Naar mijn mening berust deze vraag op een onjuiste interpretatie van de toelichting bij de bedoelde keuze. Vanwege de mogelijke spanning met het «nemo tenetur-beginsel» wordt voorgesteld om het niet of niet tijdig melden van (zoals artikel 8 van de Richtlijn industriële emissies dat noemt) «een inbreuk op de vergunningsvoorwaarden» niet strafbaar te stellen via de Wet op de economische delicten, dit in afwijking van de vergelijkbare meldingsplicht in artikel 17.2, eerste lid, van de Wet milieubeheer. Dit niet-strafbaar stellen betreft alleen de overtreding van de meldingsplicht zelf, niet van de overtreding die gemeld had moeten worden. Wanneer achteraf blijkt dat een overtreding heeft plaatsgevonden, hetzij doordat een bedrijf dat later eerlijk meldt, hetzij doordat het bevoegd gezag hiervan op de hoogte raakt door het uitoefenen van toezicht of door klachten van omwonenden, dan blijft die overtreding van de voor die installatie geldende voorschriften niet zonder (bestuursrechtelijke of strafrechtelijke) rechtsgevolgen, zeker niet wanneer daadwerkelijk sprake is geweest van gevaar voor het milieu of de volksgezondheid. Over de wijze waarop tegen dergelijke overtredingen wordt opgetreden, zijn in het kader van handhavingsbeleid afspraken gemaakt, ook met het Openbaar Ministerie (artikel 7.2 van het Besluit omgevingsrecht). Enkel met betrekking tot de overtreding van deze meldingsplicht gaat de overtreder vrijuit, al kan de overtreding wel aanleiding geven tot verscherpt toezicht en eventueel het opleggen van een last onder dwangsom om herhaling van het niet-naleven van deze meldingsplicht te ontmoedigen.

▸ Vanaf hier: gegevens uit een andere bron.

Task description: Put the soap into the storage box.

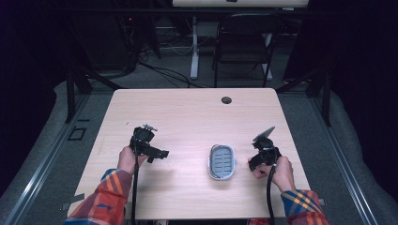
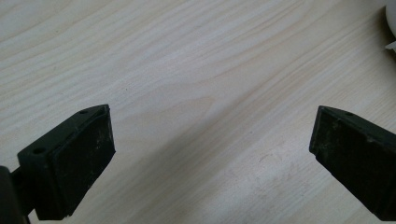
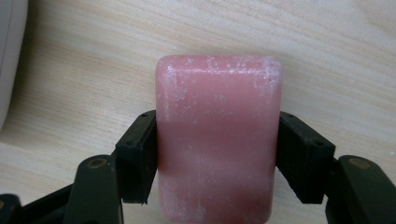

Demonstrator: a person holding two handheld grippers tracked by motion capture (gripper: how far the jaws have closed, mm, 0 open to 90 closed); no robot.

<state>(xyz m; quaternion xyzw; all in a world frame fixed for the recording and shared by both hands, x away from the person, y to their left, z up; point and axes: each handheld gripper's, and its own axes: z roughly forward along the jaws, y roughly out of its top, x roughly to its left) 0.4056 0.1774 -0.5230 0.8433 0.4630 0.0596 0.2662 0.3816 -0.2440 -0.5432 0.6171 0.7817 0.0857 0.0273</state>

Opgemerkt zij nog dat met het niet-strafbaar stellen van de meldingsplicht juist wordt beoogd te garanderen dat de eigenlijke overtreding – het niet naleven van voorschiften uit de vergunning of van het Activiteitenbesluit – wel tot strafrechtelijke vervolging kan leiden. Het «nemo tenetur-beginsel» zou er immers toe kunnen leiden dat een strafrechtelijke vervolging van de overtreding geen of minder kans van slagen heeft, wanneer die vervolging het onmiddellijk resultaat is van een (via strafbaarstelling) afgedwongen melding.6
Ik erken wel de mogelijkheid dat door het niet strafrechtelijk sanctioneren van deze meldingsplicht mogelijk een prikkel uitgaat naar bedrijven, die het naleven van de milieuregelgeving niet hoog in het vaandel hebben staan, om niet alle gevallen van niet-naleving (onmiddellijk) te melden. Daar staat tegenover dat de kans op ontdekking van gevallen van niet-naleving vanwege de uitgebreide monitoringsplicht voor IPPC-bedrijven groot is en dat het niet melden van gevallen van niet-naleving die daadwerkelijke milieugevolgen hebben wel strafbaar is gesteld via de regeling voor «ongewone voorvallen» in artikel 17.2, eerste lid, van de Wet milieubeheer juncto artikel 1a van de Wet op de economische delicten.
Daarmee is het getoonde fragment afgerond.